(Dataset items)
·····

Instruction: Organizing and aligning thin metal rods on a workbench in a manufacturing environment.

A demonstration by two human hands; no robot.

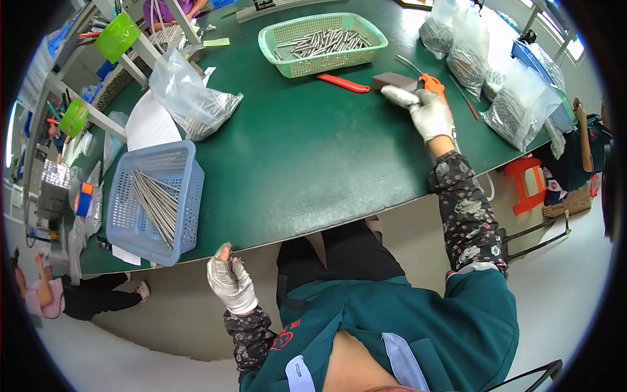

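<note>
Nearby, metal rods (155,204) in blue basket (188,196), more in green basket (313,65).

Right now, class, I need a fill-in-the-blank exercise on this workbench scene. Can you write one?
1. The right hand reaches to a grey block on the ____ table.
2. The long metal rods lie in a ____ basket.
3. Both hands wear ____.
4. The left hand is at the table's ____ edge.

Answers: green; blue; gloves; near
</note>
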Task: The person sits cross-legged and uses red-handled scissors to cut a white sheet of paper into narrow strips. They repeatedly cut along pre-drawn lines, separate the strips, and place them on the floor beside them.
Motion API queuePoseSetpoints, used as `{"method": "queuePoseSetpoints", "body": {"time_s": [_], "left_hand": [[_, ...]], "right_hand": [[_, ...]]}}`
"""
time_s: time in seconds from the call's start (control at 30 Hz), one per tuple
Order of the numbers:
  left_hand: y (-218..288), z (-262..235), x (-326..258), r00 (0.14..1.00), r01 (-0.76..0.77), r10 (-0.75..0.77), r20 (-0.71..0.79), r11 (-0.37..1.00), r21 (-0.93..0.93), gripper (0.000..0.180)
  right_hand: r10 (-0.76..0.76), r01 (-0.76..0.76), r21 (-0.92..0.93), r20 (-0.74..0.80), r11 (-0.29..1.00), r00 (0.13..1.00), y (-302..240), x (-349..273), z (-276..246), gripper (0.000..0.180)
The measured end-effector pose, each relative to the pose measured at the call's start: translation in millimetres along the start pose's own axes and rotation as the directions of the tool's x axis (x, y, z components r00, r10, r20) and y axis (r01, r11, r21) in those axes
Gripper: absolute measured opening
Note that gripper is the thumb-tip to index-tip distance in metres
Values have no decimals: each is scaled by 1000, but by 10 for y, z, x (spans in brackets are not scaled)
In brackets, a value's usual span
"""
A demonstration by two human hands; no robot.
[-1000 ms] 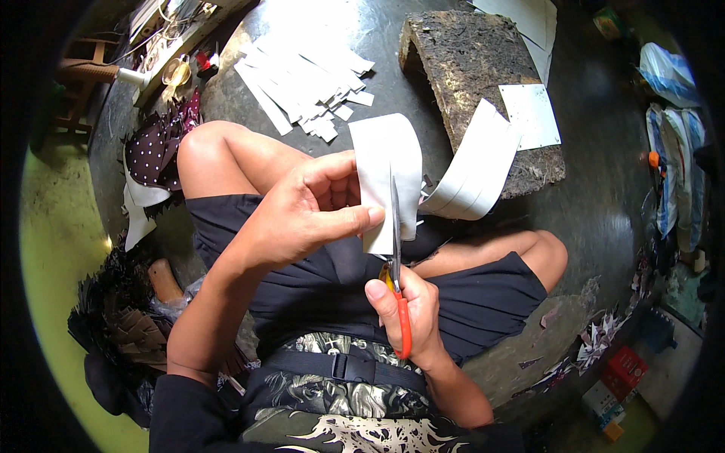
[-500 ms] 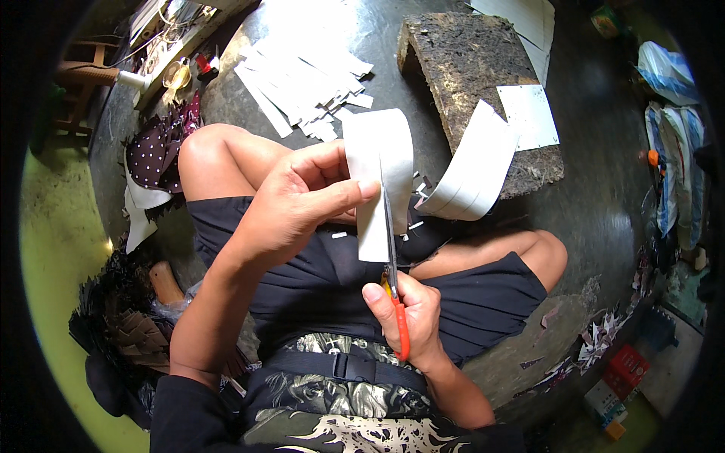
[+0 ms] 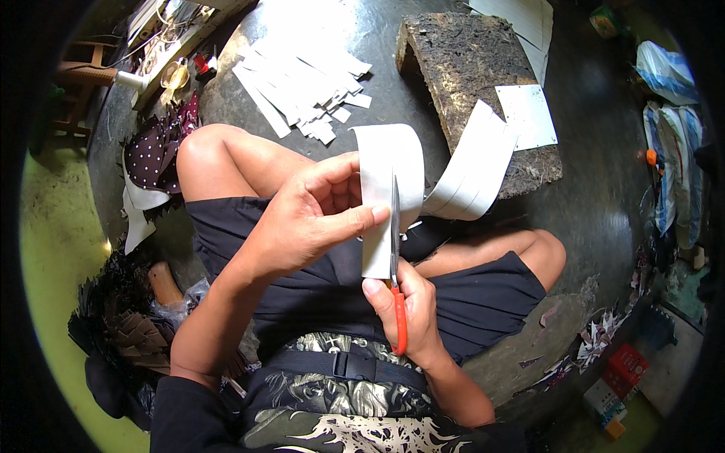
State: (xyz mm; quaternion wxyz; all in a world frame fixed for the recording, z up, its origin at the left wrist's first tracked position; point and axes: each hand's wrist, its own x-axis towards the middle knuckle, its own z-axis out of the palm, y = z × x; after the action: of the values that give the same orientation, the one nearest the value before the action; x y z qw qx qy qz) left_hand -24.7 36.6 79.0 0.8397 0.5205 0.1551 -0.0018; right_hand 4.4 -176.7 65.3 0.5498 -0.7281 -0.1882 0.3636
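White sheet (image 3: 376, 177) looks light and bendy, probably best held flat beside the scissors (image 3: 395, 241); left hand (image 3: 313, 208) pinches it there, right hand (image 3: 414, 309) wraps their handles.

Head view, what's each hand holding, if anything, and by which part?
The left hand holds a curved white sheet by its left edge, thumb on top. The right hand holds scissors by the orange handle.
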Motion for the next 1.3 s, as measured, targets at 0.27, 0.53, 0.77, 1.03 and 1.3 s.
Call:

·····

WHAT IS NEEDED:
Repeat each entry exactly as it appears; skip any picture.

WRITTEN RESPONSE:
Instruction: Organizing and aligning thin metal rods on a workbench in a manufacturing environment.

A demonstration by two human hands; no robot.


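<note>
Nearby, metal rods (155,204) in blue basket (188,196), more in green basket (313,65).

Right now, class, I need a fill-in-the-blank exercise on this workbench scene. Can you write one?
1. The right hand reaches to a grey block on the ____ table.
2. The long metal rods lie in a ____ basket.
3. Both hands wear ____.
4. The left hand is at the table's ____ edge.

Answers: green; blue; gloves; near
</note>
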Task: The person sits cross-legged and uses red-handled scissors to cut a white sheet of paper into narrow strips. They repeatedly cut along pre-drawn lines, separate the strips, and place them on the floor beside them.
Motion API queuePoseSetpoints, used as `{"method": "queuePoseSetpoints", "body": {"time_s": [_], "left_hand": [[_, ...]], "right_hand": [[_, ...]]}}`
"""
time_s: time in seconds from the call's start (control at 30 Hz), one per tuple
Order of the numbers:
  left_hand: y (-218..288), z (-262..235), x (-326..258), r00 (0.14..1.00), r01 (-0.76..0.77), r10 (-0.75..0.77), r20 (-0.71..0.79), r11 (-0.37..1.00), r21 (-0.93..0.93), gripper (0.000..0.180)
  right_hand: r10 (-0.76..0.76), r01 (-0.76..0.76), r21 (-0.92..0.93), r20 (-0.74..0.80), r11 (-0.29..1.00), r00 (0.13..1.00), y (-302..240), x (-349..273), z (-276..246), gripper (0.000..0.180)
The measured end-effector pose, each relative to the pose measured at the call's start: translation in millimetres along the start pose's own axes and rotation as the directions of the tool's x axis (x, y, z components r00, r10, r20) and y axis (r01, r11, r21) in those axes
Gripper: absolute measured opening
Note that gripper is the thumb-tip to index-tip distance in metres
Values have no decimals: each is scaled by 1000, but by 10 for y, z, x (spans in brackets are not scaled)
In brackets, a value's usual span
"""
A demonstration by two human hands; no robot.
[-1000 ms] 
[-500 ms] 
[+0 ms] 
State: (xyz mm; quaternion wxyz; all in a world frame fixed for the recording, z up, its origin at the left wrist's first tracked position; point and axes: each hand's wrist, its own x-axis towards the middle knuckle, its own z-axis out of the palm, y = z × x; after the action: of the values that give the same orientation, the one nearest the value before the action; x y z qw qx qy qz) left_hand -24.7 36.6 79.0 0.8397 0.5205 0.1551 -0.0018; right_hand 4.4 -176.7 65.3 0.5498 -0.7281 -0.1882 0.3636
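White sheet (image 3: 376, 177) looks light and bendy, probably best held flat beside the scissors (image 3: 395, 241); left hand (image 3: 313, 208) pinches it there, right hand (image 3: 414, 309) wraps their handles.

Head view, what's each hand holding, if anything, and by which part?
The left hand holds a curved white sheet by its left edge, thumb on top. The right hand holds scissors by the orange handle.
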Motion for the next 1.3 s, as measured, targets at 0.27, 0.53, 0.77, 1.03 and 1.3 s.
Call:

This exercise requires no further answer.